We could manually create imports, historization, and transformations step by step, but instead I will use the Data Warehouse Wizard.
The wizard creates a draft version of the data warehouse automatically. I will import every table, historize every table, create dimensions, and create one fact transformation for BSEG.
The generated model follows a typical layered data warehouse structure. On the left side, we have the sources. The next layer is the staging layer.
The import package definition maps SAP columns to staging columns. We can also define filters, for example to import only records from business year 2021 onwards.
The next layer is the persisted staging layer, which contains historized tables.
To historize the data, AnalyticsCreator uses the Slowly Changing Dimension approach. The historized table contains all source columns, plus Valid From, Valid To, and a surrogate key.
The next layer is the core layer.
The core layer converts the relational source structures into dimensions and facts. Transformations are usually generated automatically as SQL views.
Now we look at the fact transformation. I add the calendar dimension using macros.
Macros are an important feature of AnalyticsCreator. In this case, I use a macro to convert SAP date strings into integer calendar IDs.
Next, I add persisting to materialize the fact transformation into a table. Persisting stores the contents of a transformation view physically in a table.
The next layer is the data mart layer. This layer becomes the interface for OLAP cubes and Power BI models.
The model is now ready for deployment.
To deploy it, we create a deployment package. The deployment package generates DACPAC files, SSIS packages, and Power BI tabular models.
Visual Studio opens the generated solution, where we can see the SSIS packages created automatically by AnalyticsCreator.
All SAP tables are imported in parallel. The historization package executes the generated historization stored procedures.
Inside Power BI Premium, we can see the generated semantic model. All dimensions, measures, and facts appear automatically.

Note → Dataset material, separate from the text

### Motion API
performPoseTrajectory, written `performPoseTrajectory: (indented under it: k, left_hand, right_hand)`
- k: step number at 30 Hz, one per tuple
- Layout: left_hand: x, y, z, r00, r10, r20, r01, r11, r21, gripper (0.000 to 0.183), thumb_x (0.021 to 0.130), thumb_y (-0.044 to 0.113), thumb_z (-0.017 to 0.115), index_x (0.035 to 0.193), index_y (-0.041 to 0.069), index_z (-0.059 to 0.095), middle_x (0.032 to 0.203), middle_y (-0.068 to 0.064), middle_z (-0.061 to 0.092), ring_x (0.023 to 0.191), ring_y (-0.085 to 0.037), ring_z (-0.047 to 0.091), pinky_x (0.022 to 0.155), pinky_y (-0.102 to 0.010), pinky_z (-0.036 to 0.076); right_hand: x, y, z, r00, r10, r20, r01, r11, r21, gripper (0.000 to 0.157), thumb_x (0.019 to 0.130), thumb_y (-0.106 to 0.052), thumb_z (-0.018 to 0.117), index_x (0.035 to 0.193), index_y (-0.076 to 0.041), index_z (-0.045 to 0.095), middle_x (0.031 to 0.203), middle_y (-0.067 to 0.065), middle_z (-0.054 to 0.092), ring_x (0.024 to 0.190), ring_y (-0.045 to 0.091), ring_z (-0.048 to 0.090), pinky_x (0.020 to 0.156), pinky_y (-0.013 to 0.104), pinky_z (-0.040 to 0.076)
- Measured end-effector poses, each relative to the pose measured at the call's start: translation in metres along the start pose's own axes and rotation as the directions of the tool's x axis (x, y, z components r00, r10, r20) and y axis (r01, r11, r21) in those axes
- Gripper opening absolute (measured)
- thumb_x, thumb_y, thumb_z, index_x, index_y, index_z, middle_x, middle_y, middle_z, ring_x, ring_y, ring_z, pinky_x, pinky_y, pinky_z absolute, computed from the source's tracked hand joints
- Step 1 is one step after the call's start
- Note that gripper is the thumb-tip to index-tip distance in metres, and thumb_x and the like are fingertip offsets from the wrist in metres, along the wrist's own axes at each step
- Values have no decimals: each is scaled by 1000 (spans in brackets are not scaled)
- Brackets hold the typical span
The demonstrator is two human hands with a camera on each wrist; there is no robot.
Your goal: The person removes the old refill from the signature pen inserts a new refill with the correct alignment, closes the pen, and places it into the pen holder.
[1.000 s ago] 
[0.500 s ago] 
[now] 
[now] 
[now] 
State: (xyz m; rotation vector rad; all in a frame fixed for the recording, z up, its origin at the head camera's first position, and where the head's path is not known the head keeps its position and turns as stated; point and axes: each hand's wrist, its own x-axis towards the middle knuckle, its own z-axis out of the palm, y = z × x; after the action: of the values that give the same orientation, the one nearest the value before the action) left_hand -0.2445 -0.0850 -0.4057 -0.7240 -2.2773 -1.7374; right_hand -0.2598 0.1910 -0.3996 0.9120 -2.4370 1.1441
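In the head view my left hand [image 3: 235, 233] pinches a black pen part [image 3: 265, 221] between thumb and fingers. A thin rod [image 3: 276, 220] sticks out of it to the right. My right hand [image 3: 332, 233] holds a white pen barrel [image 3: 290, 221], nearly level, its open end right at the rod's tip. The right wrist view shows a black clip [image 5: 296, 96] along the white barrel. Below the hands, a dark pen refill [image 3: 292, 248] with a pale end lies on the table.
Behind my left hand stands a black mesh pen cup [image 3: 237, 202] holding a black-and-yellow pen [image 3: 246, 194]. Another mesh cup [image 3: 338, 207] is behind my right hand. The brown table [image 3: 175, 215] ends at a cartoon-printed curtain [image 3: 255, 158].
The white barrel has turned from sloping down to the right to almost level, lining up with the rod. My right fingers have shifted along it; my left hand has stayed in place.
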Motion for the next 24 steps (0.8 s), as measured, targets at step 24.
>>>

I then deploy the same model into Azure SQL Database. This shows that the same AnalyticsCreator model can be reused for hybrid architectures.
Here we can see a large SAP-based AnalyticsCreator project.
Using filters, we can inspect how one SAP table flows through the data warehouse into data marts and analytical structures.
This shows that AnalyticsCreator is not only a data warehouse generator, but also a data lineage tool.